吴三婶被他突然的大闹弄的一愣,白宝珠也是愣住了,之后脑袋嗡了一下,忙安抚小虎子,“虎子,别怕,熙辰好好的在家呢。跟婶子说,在河套看见啥了?”
小虎子眼睫毛上沾着眼泪,“熙辰没事?”
之后脸上露出害怕的表情,小身子打了个哆嗦,“河里有鬼!有鬼!”
“鬼?那么多人,哪来的鬼?这孩子瞎说什么!”吴三婶忙抱住他,拍着他的后背。

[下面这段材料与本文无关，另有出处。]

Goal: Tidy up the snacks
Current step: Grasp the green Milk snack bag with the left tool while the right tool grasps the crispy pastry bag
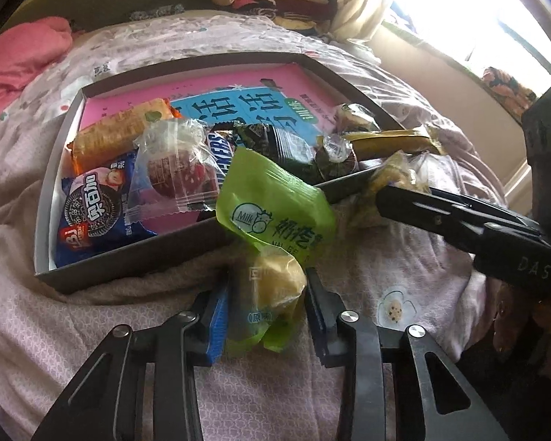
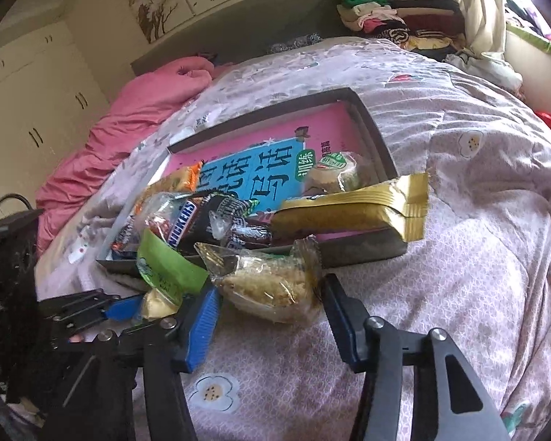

现在破除封建迷信,这话传出去,许长河又得到家里来教育一顿。
“真的,奶,只有鬼才能从河里突然钻出来,他拿着大石头要砸熙辰的脑袋,我拿水泼他,他又砸我。”
“哇哇哇,好疼,奶,我好疼。”
小虎子哭的惨兮兮的,这回是被吓坏了。
更被吓坏的是白宝珠。
小虎子都十岁了,他早就懂事了,说的话是可信的。谁要砸熙辰?!
“虎子,听婶子说,那河里没有鬼,是人,不怕啊。”
白宝珠每天都教几个孩子认字,小虎子常去沈家,也跟着学了几个字,他觉得会写字,会读文章,讲故事的白婶子很厉害,听她说没鬼,自然是信的,倒是渐渐安静下来。
白宝珠摸摸他的头,“虎子,你好好想想,那人你以前见过没?”
小虎子摇摇头,“咱们村的人我都认识,他不是村子里的。”
几个大人对视一眼,不自觉的咽了口唾沫,这到底是谁啊?
对着一个四岁多的孩子下手。
白宝珠突然觉得浑身发冷,转身就跑回了家,抱住熙辰的小身子,才觉得安心一点。
白宝珠以为只要提防住许长河使坏,就能保住自已的孩子,可现在看来,她以为的太平日子竟是像镜花水月,暗处好像有一条毒蛇盯着沈家。
“宝珠啊,这是咋的了?”沈老奶见白宝珠脸色刷白,浑身还发着抖,不由着急起来。
白老爹也跟着白宝珠回来了,他叹了口气,扶着沈老奶进屋,和她说了小虎子说的话。
又把白宝珠叫进了屋里,“老幺啊,你打算怎么办?”
白宝珠苦笑一声,“还能怎么办,要害熙辰的是谁都不知道,先把他拘在家里,不让他。。。”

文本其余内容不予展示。